● **Recorded data**:
◆ ◆ ◆ ◆ ◆

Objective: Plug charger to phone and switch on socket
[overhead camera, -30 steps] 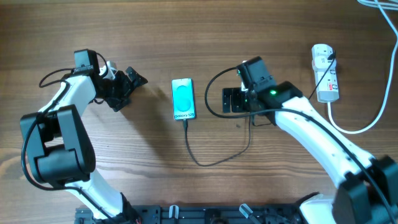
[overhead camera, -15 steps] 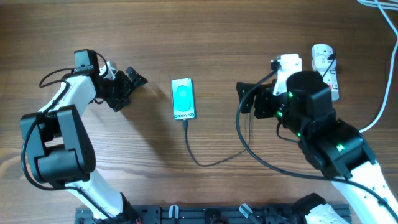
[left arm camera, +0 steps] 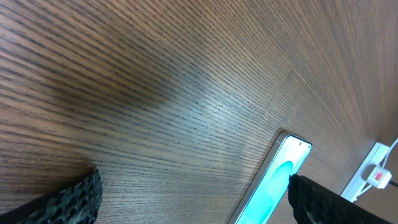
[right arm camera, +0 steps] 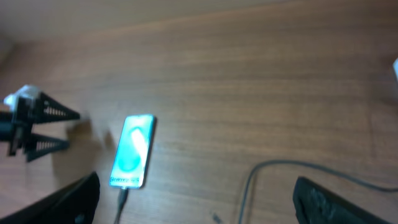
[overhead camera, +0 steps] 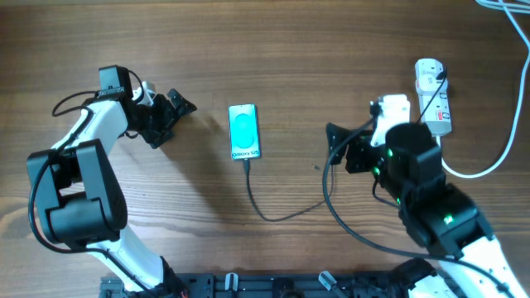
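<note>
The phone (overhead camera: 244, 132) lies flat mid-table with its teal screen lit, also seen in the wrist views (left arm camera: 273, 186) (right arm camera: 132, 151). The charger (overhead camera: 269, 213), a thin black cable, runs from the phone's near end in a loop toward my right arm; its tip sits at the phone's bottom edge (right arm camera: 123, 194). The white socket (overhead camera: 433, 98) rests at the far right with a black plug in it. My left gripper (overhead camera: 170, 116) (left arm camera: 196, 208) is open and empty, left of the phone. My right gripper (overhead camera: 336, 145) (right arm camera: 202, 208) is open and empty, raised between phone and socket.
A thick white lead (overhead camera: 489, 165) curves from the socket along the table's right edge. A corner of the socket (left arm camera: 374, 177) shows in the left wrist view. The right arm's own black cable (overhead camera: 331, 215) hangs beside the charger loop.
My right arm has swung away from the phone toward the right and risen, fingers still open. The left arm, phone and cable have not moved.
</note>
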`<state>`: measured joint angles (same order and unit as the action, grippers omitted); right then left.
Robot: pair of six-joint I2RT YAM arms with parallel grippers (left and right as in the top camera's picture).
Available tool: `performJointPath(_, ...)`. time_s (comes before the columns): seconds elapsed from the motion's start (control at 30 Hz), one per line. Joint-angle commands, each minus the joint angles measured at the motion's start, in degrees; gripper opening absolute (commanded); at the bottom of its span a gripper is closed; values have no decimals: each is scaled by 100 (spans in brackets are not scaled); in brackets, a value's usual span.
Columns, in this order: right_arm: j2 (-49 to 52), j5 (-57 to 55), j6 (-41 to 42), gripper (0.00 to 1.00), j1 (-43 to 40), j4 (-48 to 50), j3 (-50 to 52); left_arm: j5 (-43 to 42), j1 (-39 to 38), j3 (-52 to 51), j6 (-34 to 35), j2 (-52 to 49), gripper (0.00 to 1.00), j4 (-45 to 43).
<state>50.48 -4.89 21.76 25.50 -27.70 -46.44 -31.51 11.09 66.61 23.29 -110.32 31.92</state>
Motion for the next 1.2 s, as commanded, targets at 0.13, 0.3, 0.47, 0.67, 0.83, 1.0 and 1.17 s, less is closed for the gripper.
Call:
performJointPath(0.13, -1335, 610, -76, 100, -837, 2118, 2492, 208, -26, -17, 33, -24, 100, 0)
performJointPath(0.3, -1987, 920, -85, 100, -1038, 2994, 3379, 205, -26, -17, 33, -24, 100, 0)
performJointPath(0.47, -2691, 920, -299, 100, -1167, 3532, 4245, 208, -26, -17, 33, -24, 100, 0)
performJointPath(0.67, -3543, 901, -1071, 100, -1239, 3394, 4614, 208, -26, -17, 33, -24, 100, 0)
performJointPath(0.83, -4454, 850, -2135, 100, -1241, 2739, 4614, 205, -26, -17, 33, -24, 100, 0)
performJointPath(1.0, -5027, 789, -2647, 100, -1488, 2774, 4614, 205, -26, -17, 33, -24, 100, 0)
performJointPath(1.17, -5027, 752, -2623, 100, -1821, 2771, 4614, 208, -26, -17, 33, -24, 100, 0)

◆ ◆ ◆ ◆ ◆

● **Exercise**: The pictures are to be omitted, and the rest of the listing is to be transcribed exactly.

● **Answer box**:
Objective: Plug charger to phone and switch on socket
[overhead camera, -30 steps] 
[overhead camera, -15 steps] 
[left arm camera, +0 steps] 
[right arm camera, +0 steps] 
[overhead camera, +0 steps] 
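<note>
The phone (overhead camera: 244, 132) lies flat mid-table with its teal screen lit, also seen in the wrist views (left arm camera: 273, 186) (right arm camera: 132, 151). The charger (overhead camera: 269, 213), a thin black cable, runs from the phone's near end in a loop toward my right arm; its tip sits at the phone's bottom edge (right arm camera: 123, 194). The white socket (overhead camera: 433, 98) rests at the far right with a black plug in it. My left gripper (overhead camera: 170, 116) (left arm camera: 196, 208) is open and empty, left of the phone. My right gripper (overhead camera: 336, 145) (right arm camera: 202, 208) is open and empty, raised between phone and socket.
A thick white lead (overhead camera: 489, 165) curves from the socket along the table's right edge. A corner of the socket (left arm camera: 374, 177) shows in the left wrist view. The right arm's own black cable (overhead camera: 331, 215) hangs beside the charger loop.
My right arm has swung away from the phone toward the right and risen, fingers still open. The left arm, phone and cable have not moved.
</note>
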`<state>`: measured joint angles (same order and unit as the action, grippers omitted); right then left.
Robot: pair of six-joint I2RT YAM arms with parallel grippers (left and right as in the top camera's picture).
Available tool: `performJointPath(_, ...)`. time_s (comes before the columns): seconds elapsed from the motion's start (control at 30 Hz), one per line. Joint-angle commands, each minus the joint angles measured at the motion's start, in degrees; gripper opening absolute (commanded); at the bottom of its span a gripper is closed; values have no decimals: each is scaled by 100 (spans in brackets are not scaled); in brackets, a value's usual span.
Columns, in this order: right_arm: j2 (-49 to 52), j5 (-57 to 55), j6 (-41 to 42), gripper (0.00 to 1.00), j1 (-43 to 40), j4 (-48 to 50), j3 (-50 to 52); left_arm: j5 (-43 to 42), j1 (-39 to 38), j3 (-52 to 51), j6 (-34 to 35), j2 (-52 to 49), gripper (0.00 to 1.00), j4 (-45 to 43).
<state>50.48 -4.89 21.76 25.50 -27.70 -46.44 -31.51 11.09 66.61 23.29 -110.32 31.92</state>
Motion for the next 1.2 s, as commanded, targets at 0.13, 0.3, 0.47, 0.67, 0.83, 1.0 and 1.17 s, less is closed for the gripper.
Call:
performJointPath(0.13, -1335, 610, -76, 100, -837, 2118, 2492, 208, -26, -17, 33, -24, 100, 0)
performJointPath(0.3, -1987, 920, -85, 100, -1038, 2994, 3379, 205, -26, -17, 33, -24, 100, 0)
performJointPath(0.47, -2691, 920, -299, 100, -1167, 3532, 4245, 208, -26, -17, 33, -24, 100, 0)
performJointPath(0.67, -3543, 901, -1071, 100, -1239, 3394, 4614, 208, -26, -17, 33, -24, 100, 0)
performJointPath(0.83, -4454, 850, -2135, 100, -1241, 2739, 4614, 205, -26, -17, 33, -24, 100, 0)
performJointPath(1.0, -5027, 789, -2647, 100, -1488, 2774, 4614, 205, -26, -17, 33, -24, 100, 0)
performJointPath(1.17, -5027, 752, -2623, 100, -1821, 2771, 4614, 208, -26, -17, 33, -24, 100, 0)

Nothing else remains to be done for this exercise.